Avalanches Do Happen in the Adirondacks
When you hear “avalanche” you might picture the massive mountains of the western United States or other famous ranges. However, avalanches can and do happen in the Adirondacks too. Avalanches occur when the stress of gravity pulling the snow downhill exceeds the strength of the snowpack and its ability to stay bonded together. Avalanche danger increases after major snowstorms and during periods of thaw.

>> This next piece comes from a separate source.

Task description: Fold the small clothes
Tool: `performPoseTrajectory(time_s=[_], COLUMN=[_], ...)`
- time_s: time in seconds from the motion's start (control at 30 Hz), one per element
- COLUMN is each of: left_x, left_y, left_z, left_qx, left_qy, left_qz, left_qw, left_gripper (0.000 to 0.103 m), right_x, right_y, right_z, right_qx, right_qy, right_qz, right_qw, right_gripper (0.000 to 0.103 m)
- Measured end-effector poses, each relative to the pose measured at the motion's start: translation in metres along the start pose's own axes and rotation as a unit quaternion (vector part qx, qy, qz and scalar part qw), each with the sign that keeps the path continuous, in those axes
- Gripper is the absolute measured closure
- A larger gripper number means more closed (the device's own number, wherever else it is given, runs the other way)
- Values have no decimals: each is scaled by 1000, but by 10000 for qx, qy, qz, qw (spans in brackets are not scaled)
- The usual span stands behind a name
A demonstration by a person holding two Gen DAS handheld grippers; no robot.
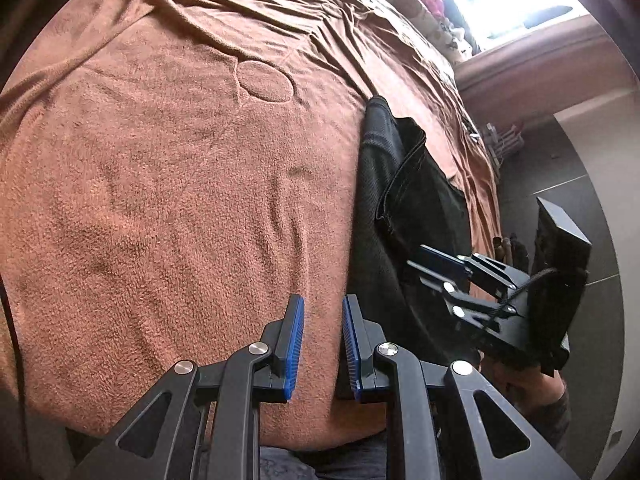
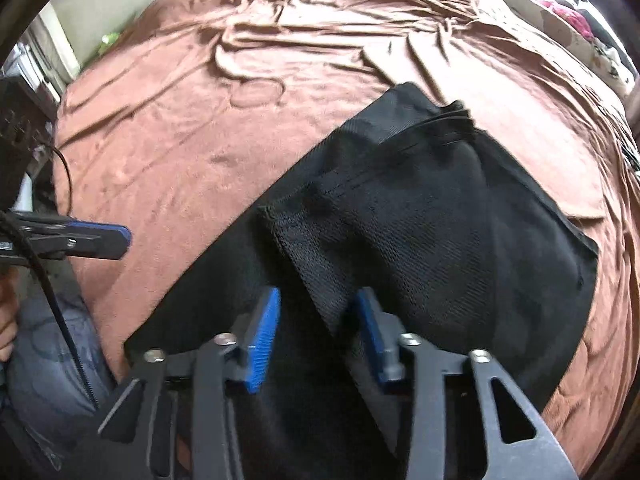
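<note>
A small black garment [image 2: 420, 216] lies partly folded on the brown blanket [image 2: 180, 140], with a mesh flap turned over its middle. It also shows in the left wrist view [image 1: 400, 184] at the right. My right gripper [image 2: 318, 300] is open just above the garment's near part, its blue pads on either side of the flap's lower edge. My left gripper [image 1: 323, 308] is open and empty over bare blanket [image 1: 160, 200], left of the garment. Each gripper shows in the other's view: the right gripper [image 1: 436, 276] and the left gripper [image 2: 120, 240].
The blanket is wrinkled toward the far side of the bed. Patterned bedding and clothes [image 2: 580, 24] lie at the far right. A grey tiled floor [image 1: 580, 184] lies beyond the bed's right edge. The person's jeans [image 2: 52, 360] are at the near left.
</note>
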State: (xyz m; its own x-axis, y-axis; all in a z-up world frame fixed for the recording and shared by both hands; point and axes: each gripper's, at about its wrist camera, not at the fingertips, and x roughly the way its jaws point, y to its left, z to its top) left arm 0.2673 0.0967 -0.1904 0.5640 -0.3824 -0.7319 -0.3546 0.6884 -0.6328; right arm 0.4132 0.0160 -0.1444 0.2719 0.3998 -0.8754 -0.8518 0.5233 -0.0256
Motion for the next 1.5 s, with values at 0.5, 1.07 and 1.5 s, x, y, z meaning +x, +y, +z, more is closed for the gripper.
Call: performPoseTrajectory(time_s=[0.5,1.07,1.5], left_x=[15,50,52], left_y=[-37,-62,-56], left_z=[12,19,21], left_qx=[889,1417,1219], left_qy=[6,218,258], left_qz=[627,918,904], left_qw=[9941,9854,9881], left_gripper=[83,83,83], right_x=[-58,-57,-49], right_y=[-88,-180,-214], right_z=[-25,-98,-86], right_qx=[1585,3705,3963], right_qy=[-909,-1343,-1537], right_qz=[-32,342,640], right_qw=[9832,9184,9029], right_gripper=[101,101,58])
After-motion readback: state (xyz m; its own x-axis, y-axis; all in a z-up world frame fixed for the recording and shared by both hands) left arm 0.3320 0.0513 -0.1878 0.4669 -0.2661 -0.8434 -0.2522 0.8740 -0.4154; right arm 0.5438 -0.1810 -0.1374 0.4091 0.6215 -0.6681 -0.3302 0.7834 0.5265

It is important to know when you are headed into avalanche territory, how to identify avalanche conditions and signs of danger, how to minimize your risk, and how to rescue yourself and others in case of an emergency. Before venturing into avalanche-prone territory, take these basic awareness steps:
- Know basic avalanche rescue techniques. Visit the National Avalanche Center’s webpage for more information.
- Check the snow depth.
- Check how much new snow has fallen.
- Practice safe route finding.
- Check the degree of the slope.
- Check the terrain.
- Carry basic avalanche rescue equipment.
- Never travel alone.
- Let someone know where you are going.
- Do not be afraid to turn around.
- Use common sense.
Visit DEC’s website for information on avalanche safety, including avalanche awareness, causes, safe travel techniques, and more.
Leave No Trace™
Follow the Seven Principles of Leave No Trace™ to maintain minimal impact on the environment and the natural resources of the Adirondacks. Use proper trail etiquette to ensure an enjoyable experience for yourself and others and tread lightly!
Leave No Trace in Trees
This Valentine’s season, say “I love you” without the help of a tree. Though the love between you and your significant other may be eternal, carving hearts and initials into bark can lead to an early death for the tree. Tree bark is like our skin—it protects the living tissue inside the tree. Carving into bark creates open wounds that make trees vulnerable to fungal and bacterial diseases, insect pests, and other damaging effects such as limiting the transport of water and nutrients throughout the tree.
Instead of marking up the trees, mark the holiday by making your Valentine a handmade recycled card, cooking them a delicious meal, or simply spending quality time together in the beautiful outdoors.